● Task item
Look through the material for lines with the word "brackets", and copy each one.

● Data
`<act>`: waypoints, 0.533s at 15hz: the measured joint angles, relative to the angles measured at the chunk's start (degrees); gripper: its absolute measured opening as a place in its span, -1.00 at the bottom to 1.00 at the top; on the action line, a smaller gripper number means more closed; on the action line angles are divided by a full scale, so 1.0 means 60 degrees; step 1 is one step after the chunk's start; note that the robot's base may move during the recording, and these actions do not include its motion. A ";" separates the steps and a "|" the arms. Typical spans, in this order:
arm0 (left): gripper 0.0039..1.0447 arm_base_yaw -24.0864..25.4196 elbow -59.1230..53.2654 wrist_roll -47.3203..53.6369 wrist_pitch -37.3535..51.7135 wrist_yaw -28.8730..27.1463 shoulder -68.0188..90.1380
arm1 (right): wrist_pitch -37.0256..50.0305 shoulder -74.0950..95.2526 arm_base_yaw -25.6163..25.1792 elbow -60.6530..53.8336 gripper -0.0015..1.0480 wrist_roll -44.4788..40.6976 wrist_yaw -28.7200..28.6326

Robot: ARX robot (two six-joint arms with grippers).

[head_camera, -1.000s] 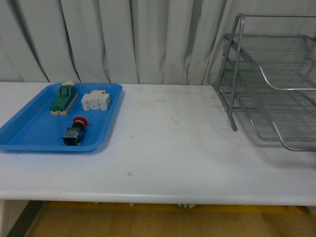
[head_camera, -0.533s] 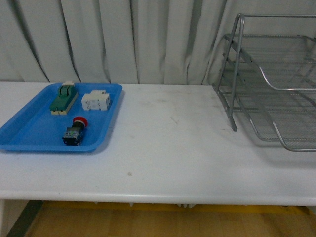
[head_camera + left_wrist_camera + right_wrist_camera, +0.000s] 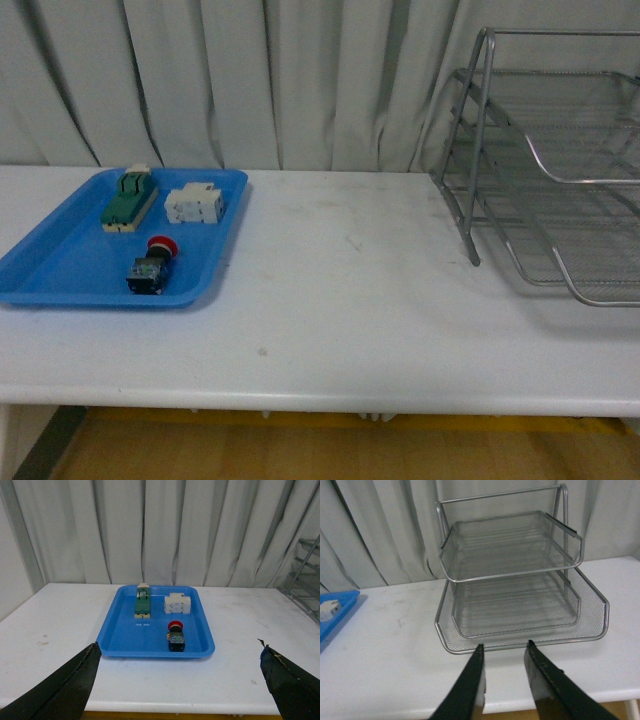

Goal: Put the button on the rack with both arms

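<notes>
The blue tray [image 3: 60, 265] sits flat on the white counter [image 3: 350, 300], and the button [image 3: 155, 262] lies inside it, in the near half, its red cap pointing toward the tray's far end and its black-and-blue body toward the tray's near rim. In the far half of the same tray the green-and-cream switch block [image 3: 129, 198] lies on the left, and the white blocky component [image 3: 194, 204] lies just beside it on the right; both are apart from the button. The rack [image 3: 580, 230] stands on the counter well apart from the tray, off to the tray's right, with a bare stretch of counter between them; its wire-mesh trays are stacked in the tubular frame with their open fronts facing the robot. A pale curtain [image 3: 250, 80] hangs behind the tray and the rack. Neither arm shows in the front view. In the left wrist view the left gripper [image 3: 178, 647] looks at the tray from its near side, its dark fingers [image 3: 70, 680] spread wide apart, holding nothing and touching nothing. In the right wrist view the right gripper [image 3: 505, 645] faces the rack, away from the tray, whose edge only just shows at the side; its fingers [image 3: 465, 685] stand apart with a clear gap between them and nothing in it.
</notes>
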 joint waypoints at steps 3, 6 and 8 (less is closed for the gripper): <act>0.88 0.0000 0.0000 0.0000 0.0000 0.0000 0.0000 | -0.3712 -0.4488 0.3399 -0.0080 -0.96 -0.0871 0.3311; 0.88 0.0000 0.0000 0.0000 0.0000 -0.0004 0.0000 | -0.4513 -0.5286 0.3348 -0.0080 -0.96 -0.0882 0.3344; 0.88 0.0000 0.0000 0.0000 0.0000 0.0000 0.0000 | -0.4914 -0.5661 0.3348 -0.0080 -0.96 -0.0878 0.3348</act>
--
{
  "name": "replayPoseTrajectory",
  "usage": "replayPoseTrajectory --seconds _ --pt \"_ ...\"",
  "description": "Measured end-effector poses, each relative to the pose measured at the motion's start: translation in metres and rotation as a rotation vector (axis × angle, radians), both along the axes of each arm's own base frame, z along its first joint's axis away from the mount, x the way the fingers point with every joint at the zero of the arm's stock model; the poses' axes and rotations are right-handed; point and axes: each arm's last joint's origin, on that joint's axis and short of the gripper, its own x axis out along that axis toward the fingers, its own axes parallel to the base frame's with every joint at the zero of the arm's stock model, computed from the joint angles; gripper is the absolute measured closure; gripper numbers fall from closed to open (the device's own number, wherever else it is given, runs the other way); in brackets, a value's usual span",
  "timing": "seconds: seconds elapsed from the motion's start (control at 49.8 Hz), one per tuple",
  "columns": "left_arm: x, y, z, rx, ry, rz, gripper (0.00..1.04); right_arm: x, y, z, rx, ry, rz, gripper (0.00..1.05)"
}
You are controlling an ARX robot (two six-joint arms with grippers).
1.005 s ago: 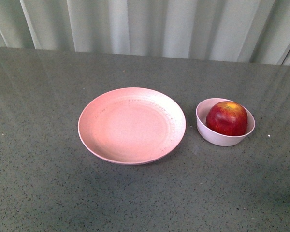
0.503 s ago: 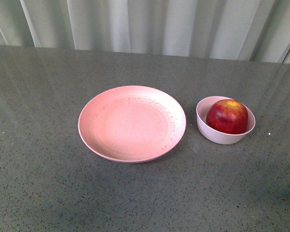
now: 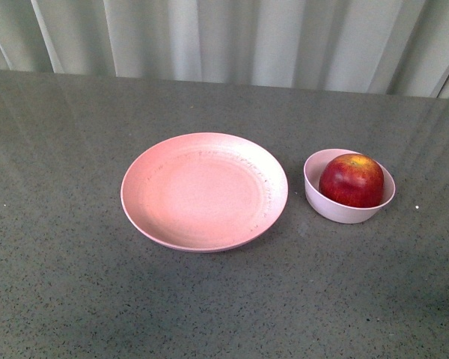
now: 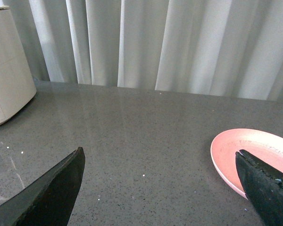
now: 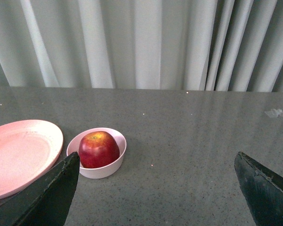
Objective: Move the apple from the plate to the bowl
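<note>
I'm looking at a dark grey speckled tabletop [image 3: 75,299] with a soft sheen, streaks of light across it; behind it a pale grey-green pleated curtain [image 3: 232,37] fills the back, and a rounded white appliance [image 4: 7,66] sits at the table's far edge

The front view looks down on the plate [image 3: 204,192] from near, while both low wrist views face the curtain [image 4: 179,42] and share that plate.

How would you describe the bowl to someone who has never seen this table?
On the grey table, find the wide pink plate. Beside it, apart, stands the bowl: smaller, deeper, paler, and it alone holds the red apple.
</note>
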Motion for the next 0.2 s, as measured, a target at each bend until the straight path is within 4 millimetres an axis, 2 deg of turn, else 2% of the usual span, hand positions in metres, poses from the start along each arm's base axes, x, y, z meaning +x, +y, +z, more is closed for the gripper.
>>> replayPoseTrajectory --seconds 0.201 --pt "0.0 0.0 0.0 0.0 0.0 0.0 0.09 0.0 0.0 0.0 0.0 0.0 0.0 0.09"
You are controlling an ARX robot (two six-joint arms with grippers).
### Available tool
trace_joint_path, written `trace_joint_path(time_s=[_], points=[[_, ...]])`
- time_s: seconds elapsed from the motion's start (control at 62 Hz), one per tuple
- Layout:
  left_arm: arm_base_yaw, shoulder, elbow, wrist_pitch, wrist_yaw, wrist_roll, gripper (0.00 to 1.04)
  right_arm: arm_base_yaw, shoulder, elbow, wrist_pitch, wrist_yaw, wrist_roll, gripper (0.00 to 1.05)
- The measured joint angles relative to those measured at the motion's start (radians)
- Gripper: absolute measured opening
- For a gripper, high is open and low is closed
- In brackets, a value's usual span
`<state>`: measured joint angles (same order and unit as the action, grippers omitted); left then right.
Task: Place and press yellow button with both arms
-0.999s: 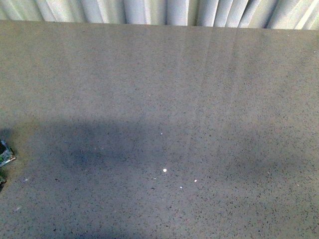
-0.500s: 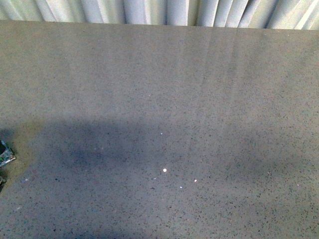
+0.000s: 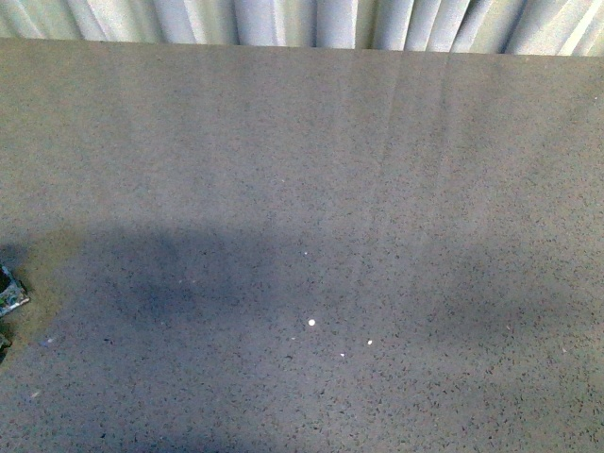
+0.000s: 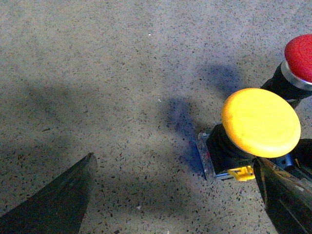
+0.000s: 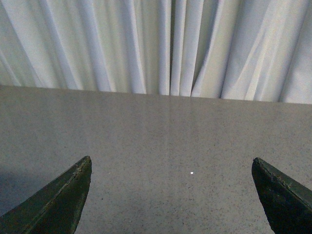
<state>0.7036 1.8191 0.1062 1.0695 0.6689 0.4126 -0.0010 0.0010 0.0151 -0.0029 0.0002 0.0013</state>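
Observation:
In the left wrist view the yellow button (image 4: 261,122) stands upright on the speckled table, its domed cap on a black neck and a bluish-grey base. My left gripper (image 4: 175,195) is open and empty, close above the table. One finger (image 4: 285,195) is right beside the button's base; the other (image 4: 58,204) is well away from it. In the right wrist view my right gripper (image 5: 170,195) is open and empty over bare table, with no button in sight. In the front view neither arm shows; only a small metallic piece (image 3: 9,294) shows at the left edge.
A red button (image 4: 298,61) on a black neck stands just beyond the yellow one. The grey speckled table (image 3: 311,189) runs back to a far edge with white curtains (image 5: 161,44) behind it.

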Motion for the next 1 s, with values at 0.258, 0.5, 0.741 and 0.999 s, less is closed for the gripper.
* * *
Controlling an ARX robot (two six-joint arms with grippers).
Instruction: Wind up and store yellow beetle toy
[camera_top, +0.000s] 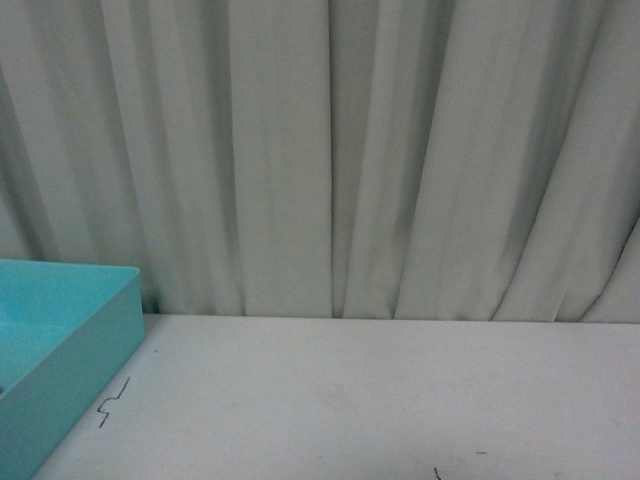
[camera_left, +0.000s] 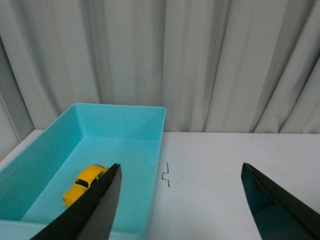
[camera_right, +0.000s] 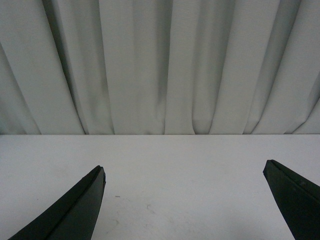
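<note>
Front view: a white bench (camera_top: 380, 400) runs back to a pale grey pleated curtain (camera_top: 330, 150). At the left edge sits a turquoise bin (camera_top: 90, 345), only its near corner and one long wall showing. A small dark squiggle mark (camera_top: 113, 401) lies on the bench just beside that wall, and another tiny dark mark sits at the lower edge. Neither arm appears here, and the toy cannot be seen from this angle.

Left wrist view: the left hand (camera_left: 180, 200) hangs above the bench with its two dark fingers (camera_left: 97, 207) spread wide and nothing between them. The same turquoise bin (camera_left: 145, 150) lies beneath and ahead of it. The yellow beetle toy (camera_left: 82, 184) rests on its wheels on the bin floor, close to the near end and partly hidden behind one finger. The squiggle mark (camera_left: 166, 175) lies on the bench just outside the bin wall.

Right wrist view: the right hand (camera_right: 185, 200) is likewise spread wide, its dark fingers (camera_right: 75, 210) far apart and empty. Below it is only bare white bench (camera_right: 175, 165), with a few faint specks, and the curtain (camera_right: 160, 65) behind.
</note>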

● Task answer
  "description": "Measured end-effector poses, each relative to the pose measured at the motion's start: translation in metres and rotation as a rotation vector (axis × angle, radians), both along the axes of each arm's own base frame, z along its first joint's axis away from the mount, x the way the fingers point with every joint at the zero of the arm's stock model; the poses' axes and rotations are right-handed; point and axes: each arm's last joint's origin, on that joint's axis and short of the gripper, its own x axis out along that axis toward the fingers, its own axes parallel to the base frame's with every joint at the zero of the arm's stock model, computed from the joint angles; gripper is the absolute measured closure; gripper numbers fall from closed to open (the device's own number, wherever else it is given, runs the other way); in brackets, a value's usual span",
- In brackets, a value's usual span

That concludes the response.